Thinking beyond borders
Extended business travelers are likely to be taxed on employment income relating to their Chinese workdays.
A person’s liability to Chinese tax is determined by the person’s domicile and residency status. For Chinese tax purposes, a person can be a domiciled individual, a non-resident non-domiciled individual, or a resident non-domiciled individual.
A domiciled individual is defined as an individual who, by reason of the individual’s permanent registered address, family, and/or economic interests, habitually resides in China. An individual with a Chinese passport, or a hukou (household registration), is likely to be deemed as domiciled in China.
A non-domiciled individual is taxed in accordance with the individual’s length of residence in China. Prior to 1 January 2019, he would be deemed to be a resident of China for that year if the person has not been physically away from China for more than 30 continuous days, or more than 90 cumulative days, in a calendar year. Effective 1 January 2019, he would be deemed to be a resident of China if he resides in China for 183 days or more during a calendar year.
Prior to 1 January 2019, a non-domiciled individual who has been a resident of China for 5 years or less is taxed on income sourced in China only. A non-domiciled individual who has been a resident of China for 5 full consecutive years may be taxed on their worldwide income, if he is deemed a tax resident in any of the years thereafter. Effective 1 January 2019, the 5‐year tax exemption period has been changed to the 6‐year tax exemption period during which a non‐domiciled individual would not require to pay PRC IIT on non‐PRC sourced income, subject to a put‐on‐record filing with the PRC tax authorities.
A non-resident non-domiciled individual may be subject to tax on income sourced in China if the individual is unable to meet the conditions required for exemption.
Employment income is generally treated as Chinese-sourced compensation where the individual performs the services while physically located in China.
Certain non-resident non-domiciled individuals may be exempt from tax.
Under domestic legislation, a non-domiciled individual is exempt from the requirements to file and pay tax in China if the individual meets all the following conditions.
Unless a person is taxed on worldwide income, the types of income on which assignees are generally taxed are employment income, Chinese-sourced income, and gains from taxable Chinese assets (such as real estate).
The taxable comprehensive income (including employment income, income from independent personal services, author’s remuneration, and royalties) is subject to a progressive range of tax rates from 3 percent to 45 percent.

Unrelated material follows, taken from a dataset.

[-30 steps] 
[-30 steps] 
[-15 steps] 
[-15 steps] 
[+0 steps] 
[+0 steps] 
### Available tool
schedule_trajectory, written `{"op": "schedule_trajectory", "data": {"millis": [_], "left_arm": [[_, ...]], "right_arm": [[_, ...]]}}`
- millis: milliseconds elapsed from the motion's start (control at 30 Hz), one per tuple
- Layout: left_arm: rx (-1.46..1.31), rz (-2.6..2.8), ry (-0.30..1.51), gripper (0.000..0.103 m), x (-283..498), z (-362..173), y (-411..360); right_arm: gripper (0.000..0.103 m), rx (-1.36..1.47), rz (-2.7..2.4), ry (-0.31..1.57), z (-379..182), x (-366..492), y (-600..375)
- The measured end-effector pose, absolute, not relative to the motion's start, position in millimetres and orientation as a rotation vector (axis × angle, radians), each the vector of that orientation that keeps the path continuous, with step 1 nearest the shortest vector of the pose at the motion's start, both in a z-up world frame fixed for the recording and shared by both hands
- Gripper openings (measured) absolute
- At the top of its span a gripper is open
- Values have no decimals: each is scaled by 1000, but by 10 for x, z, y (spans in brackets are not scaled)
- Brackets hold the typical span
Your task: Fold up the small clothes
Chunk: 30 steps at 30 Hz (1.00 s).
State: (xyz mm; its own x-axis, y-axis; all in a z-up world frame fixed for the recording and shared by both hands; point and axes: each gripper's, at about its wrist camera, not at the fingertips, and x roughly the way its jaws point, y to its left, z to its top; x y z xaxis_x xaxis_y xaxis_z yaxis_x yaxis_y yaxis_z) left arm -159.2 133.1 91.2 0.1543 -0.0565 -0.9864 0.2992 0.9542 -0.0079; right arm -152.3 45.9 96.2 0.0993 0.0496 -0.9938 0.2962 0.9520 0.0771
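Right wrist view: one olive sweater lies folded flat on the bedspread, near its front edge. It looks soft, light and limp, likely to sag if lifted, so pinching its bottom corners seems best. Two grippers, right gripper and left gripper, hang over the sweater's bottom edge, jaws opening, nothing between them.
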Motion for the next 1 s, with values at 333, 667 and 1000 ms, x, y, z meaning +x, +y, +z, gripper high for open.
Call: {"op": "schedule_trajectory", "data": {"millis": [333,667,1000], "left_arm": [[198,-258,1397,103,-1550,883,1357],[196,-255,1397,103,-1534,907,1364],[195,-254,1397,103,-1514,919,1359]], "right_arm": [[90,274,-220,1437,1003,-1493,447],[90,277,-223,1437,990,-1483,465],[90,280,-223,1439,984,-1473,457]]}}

The maximum tax rate is currently 45 percent on monthly taxable annual income over 80,000 Renminbi over RMB960,000.
Social security taxes may apply to non-domiciled individuals starting 1 July 2011.
Effective from 1 January 2019, resident individuals who meet certain conditions (e.g., receive comprehensive income from two or more sources, or have income from independent personal services, author’s remuneration, and/or royalties, with annual comprehensive income (after deduction of itemized deductions) exceeding RMB60,000; have IIT underpaid/overpaid; or have income derived from overseas, etc.) are required to file an annual return. The annual filing due date is from 1 March – 30 June following the end of each year.
Non-resident individuals may be required to file the IIT due/refund with the tax bureau by 15 January following the end of the year if certain conditions are met.
The payer of any amount that is income to an individual has an obligation to withhold the individual’s income tax and remit the amount to the tax authorities. Employers have an obligation to withhold the tax on the income paid to its employees, file individual income tax withholding returns, and remit the amount to the tax authorities within 15 days of the month following the payment.
The PRC tax authority may impose late payment surcharge assessed at 0.05 Percent per day of the overdue tax amount. In addition, failure to comply with the withholding obligation may result in a penalty of 50 percent to 300 percent% of the tax amount involved.
Visas are required for entry into China with the exception of short-term visits by residents of some countries/territories. The type of visa required will depend on the purpose of the individual’s entry into China.
China has an extensive tax treaty network. In addition to China’s domestic arrangements that provide relief from international double taxation, China has entered into double taxation treaties with many countries/territories to prevent double taxation and to allow cooperation between China and overseas tax authorities in enforcing their respective tax laws.
There is the potential that a PE could be created as a result of extended business travel, but this would be dependent on the type of services performed and the level of authority the employee has.
Value-added tax (VAT) of up to 13 percent is applying to both goods and service sectors.
VAT may apply on the supply of labor services depending on location of services.
China has a transfer pricing regime. A transfer pricing implication could arise to the extent that the employee is being paid by an entity in one jurisdiction but performing services for the benefit of the entity in another jurisdiction, in other words, a cross-border benefit is being provided. This would also be dependent on the nature and complexity of the services performed.
China does not currently have an extensive set of data privacy laws.
China has strict exchange control rules. The CNY is not a freely exchangeable currency. There are strict rules within China applying to the conversion of CNY to other currencies, and vice versa.
Non-deductible costs for assignees may include contributions by an employer to non-Chinese pension funds, benefits-in-kind incurred in China that are not supported by official receipts, and accrued but unpaid costs.